In a memo to staff on Friday, Chief Executive Ulrich Körner told employees that the bank is at a critical moment before it presents a strategy update outlining plans for the investment bank on Oct. 27. He said not to confuse its stock price performance with its capital strength and liquidity. The memo appeared to spark fresh concerns and spilled into an online frenzy on Twitter and on Reddit investment discussion boards on Saturday and Sunday.
North America
US stocks fell Friday, closing out a losing week, month and quarter as investors wrestled with more signs of persistently high inflation.
Major indexes have sustained deep losses this year as the Federal Reserve raises interest rates in an attempt to tame rising prices.
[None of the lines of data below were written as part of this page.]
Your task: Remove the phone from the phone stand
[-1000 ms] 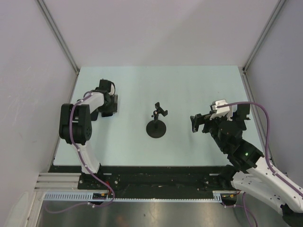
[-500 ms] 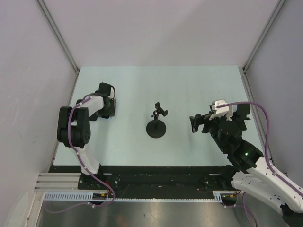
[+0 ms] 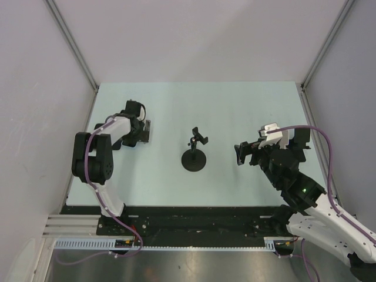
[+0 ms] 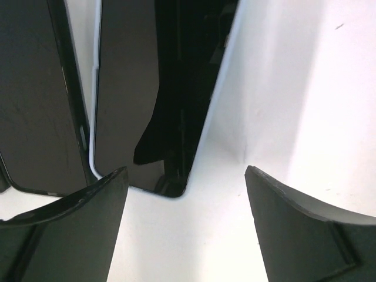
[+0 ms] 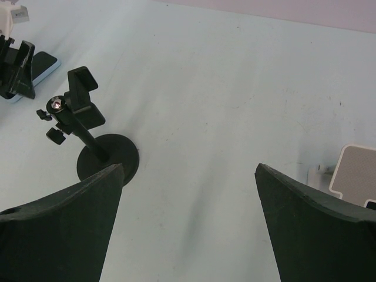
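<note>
the phone lies flat near the counter's left edge, off the stand. my left gripper hangs over it, fingers spread, gripping nothing. i'd lift straight up so no finger drags it. the right gripper gapes empty.

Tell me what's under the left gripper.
The phone lies flat on the table below the open left gripper. Its far end runs out of the wrist view; whatever is beneath it is covered.
</note>
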`<state>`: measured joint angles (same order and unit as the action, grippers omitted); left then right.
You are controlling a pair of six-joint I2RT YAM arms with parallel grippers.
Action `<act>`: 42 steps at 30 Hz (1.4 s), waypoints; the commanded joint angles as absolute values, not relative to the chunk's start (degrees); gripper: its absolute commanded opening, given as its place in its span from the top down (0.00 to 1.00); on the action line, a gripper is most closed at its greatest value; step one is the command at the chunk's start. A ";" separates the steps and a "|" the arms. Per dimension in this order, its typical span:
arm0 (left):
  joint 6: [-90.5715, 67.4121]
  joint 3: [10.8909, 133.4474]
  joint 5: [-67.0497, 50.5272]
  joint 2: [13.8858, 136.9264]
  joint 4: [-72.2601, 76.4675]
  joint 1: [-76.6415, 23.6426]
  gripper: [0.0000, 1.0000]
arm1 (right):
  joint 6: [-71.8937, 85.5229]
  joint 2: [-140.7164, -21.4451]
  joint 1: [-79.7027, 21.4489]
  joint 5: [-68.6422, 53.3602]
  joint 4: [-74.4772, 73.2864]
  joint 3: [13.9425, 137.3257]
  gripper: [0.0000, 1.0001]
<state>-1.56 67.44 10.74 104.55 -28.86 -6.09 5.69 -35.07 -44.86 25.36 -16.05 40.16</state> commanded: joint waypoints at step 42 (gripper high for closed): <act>8.17 92.29 -1.32 122.70 -28.12 -0.18 0.31 | 3.69 -35.51 -44.38 23.99 -15.21 40.08 0.00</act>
<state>4.58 92.40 -2.74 123.74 -27.97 -0.25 4.40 -35.79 -44.58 24.51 -16.08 40.14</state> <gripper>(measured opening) 0.747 0.995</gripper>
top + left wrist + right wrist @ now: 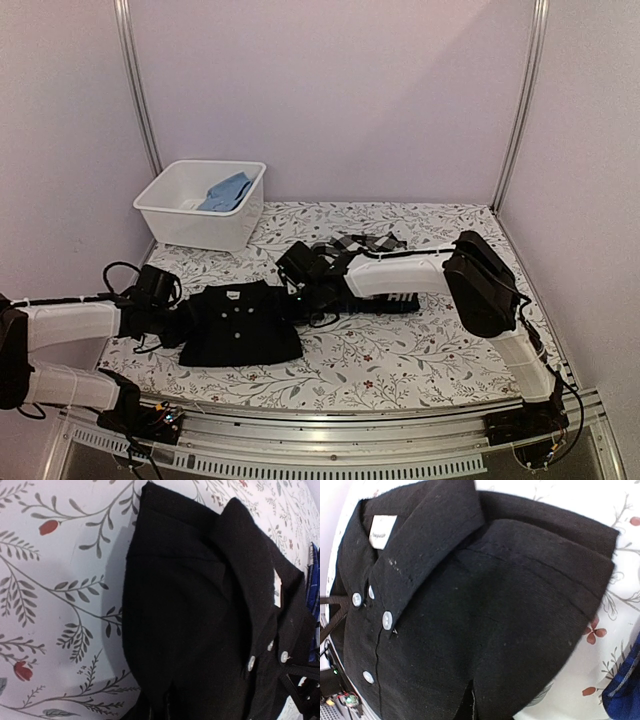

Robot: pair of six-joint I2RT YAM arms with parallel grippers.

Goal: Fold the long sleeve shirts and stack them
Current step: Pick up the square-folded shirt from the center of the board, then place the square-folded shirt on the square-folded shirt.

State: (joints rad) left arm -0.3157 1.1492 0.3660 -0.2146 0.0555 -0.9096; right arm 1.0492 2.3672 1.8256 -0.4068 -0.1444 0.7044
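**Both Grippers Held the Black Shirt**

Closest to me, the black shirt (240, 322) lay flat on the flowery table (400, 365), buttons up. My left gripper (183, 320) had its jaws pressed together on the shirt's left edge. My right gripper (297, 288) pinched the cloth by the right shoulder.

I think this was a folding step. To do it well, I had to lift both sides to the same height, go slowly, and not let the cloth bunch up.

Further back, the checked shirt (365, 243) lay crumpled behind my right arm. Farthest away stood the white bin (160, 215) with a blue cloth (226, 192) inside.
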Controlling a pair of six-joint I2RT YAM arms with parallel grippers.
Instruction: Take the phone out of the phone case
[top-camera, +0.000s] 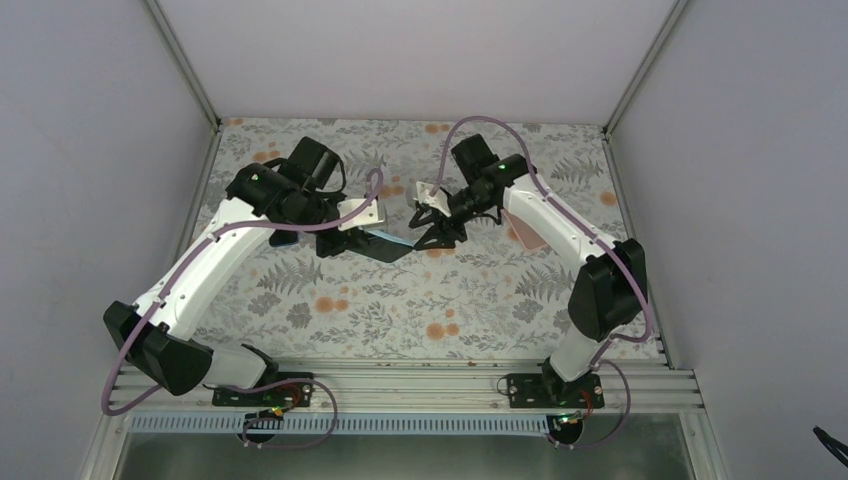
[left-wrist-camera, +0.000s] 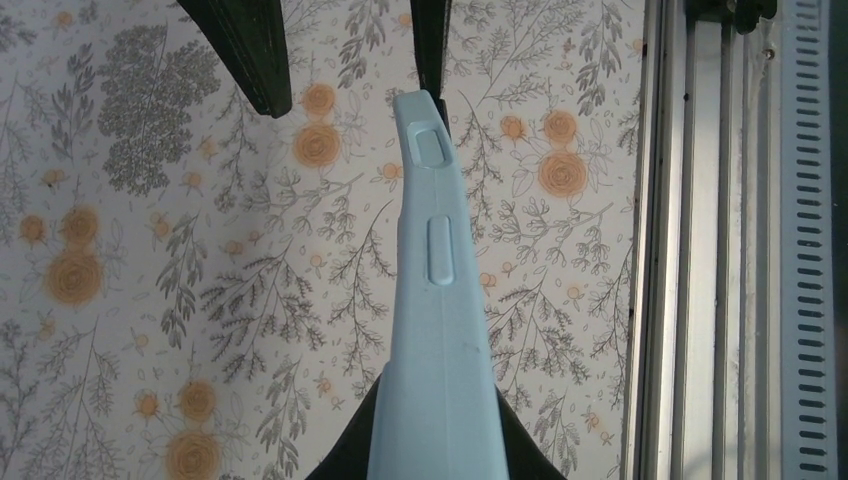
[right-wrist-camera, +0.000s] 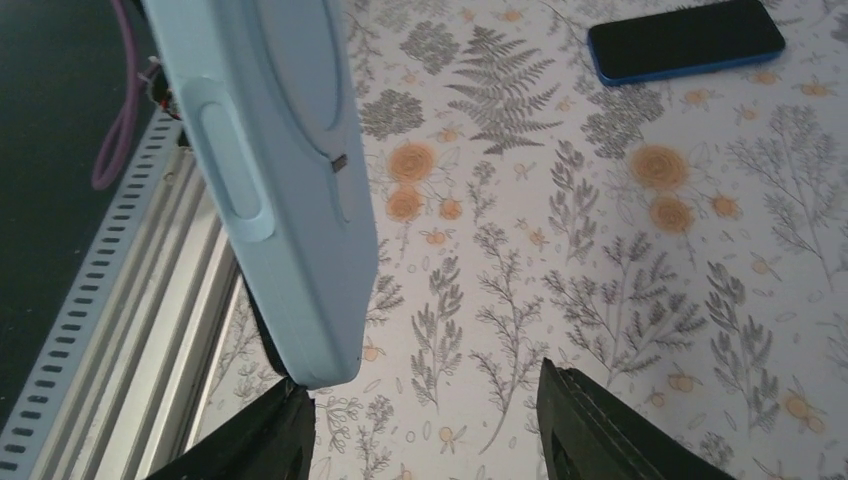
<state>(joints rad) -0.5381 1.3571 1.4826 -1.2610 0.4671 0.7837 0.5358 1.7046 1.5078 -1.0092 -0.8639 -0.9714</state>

The S&P 500, Dow Jones Industrial Average and Nasdaq Composite on Friday all recorded their worst first nine months of a calendar year since 2002, according to Dow Jones Market Data.
On Friday, major indexes locked in their quarterly losses with another down day. The S&P 500 fell 54.85 points, or 1.5%, to 3585.62. The Dow Jones Industrial Average dropped 500.10 points, or 1.7%, to 28725.51. The Nasdaq Composite declined 161.89 points, or 1.5%, to 10575.62.
All three indexes ended at their lowest closing levels since 2020. The Dow Jones Industrial Average is down 21% in 2022, the S&P 500 is off 25% and the tech-heavy Nasdaq Composite has slumped 32%.
With the central bank signaling it is committed to bring inflation under control, investors have grown fearful that its campaign of rate increases will meaningfully slow the economy.
"In the trade-off between growth and inflation, the Fed is going to choose inflation," said Desmond Lawrence, senior investment strategist at State Street Global Advisors. "That's what's really giving you the choppiness that we've had in the past week in particular."
All three indexes fell for a third consecutive quarter. For the S&P 500 and Nasdaq, it was the longest quarterly losing streak since streaks ending in March 2009, according to Dow Jones Market Data.
The final day of the quarter brought more evidence of the price pressures that the Fed is trying to contain. A measure of inflation that excludes volatile food and energy costs rose to a 4.9% year-over-year increase from 4.7% the prior month, according to the Commerce Department. A month-over-month reading also increased.
"It's really just another indication that inflation is still broadening, " said Eric Diton, president and managing director at The Wealth Alliance. "For anyone who's watching the Fed, it's ammunition for the Fed to keep hiking rates, which is certainly bearish for stocks and bonds."
Among individual stocks, Nike shares tumbled $12.21, or 13%, to $83.12 after the sneaker giant said inventories jumped 44%, while higher discounts and freight costs squeezed profit margins.
New data showed the eurozone's annual rate of inflation hit 10% in September as Russian action to curtail the bloc's gas supply drove energy prices higher.